O “silêncio do Ocidente” contribuiu para o fracasso político de 2009-2010. Desta vez, Tina não tem dúvidas: “As pessoas querem outro regime. Querem democracia”. Para isso, “estamos dependentes do mundo, os poderes internacionais têm de intervir”.

Porquê o Irão?

Nos protestos em Lisboa e em outras cidades mundiais, os manifestantes usam uma bandeira diferente da República Islâmica. Usam a versão antiga com o Leão e Sol ou apenas a versão tricolor, com o vermelho, branco e verde sem o símbolo islâmico no centro.  “Os iranianos sentem que o Islão não é a sua cultura original”, diz Tina Sabounati.

Foto Murad Sezer /REUTERS

 

Tina evoca razões históricas para explicar o que está a acontecer no país. O território que hoje é o Irão foi alvo de islamização no século VIII.

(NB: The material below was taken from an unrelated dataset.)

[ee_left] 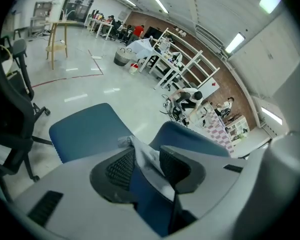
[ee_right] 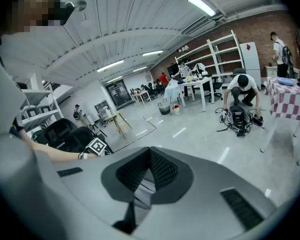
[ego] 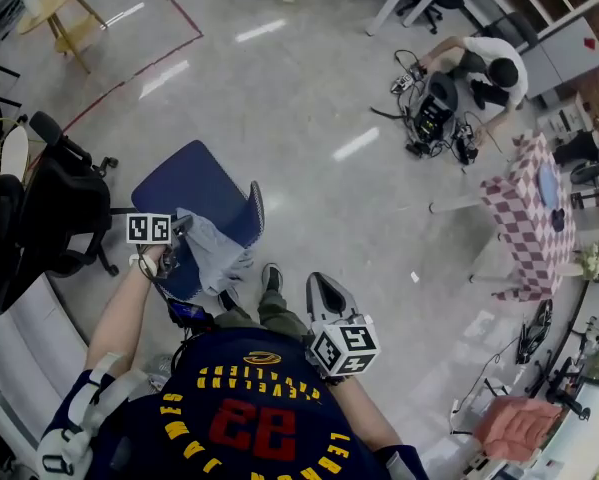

“A nossa cultura original é persa. Os principais feriados não são islâmicos, são o Ano Novo persa, por exemplo.” E o Irão é um dos países do mundo islâmico onde não se fala árabe – a língua é aborígene, o Farsi.

Mas isto “não é uma guerra contra o Islão”, diz Tina. “Nas ruas, estão mulheres sem e com o hijab, porque o que está em causa é a liberdade de escolha. A mulher é que decide se respeita ou não os preceitos religiosos. Também está errado proibir o uso do véu, como se discute em França.”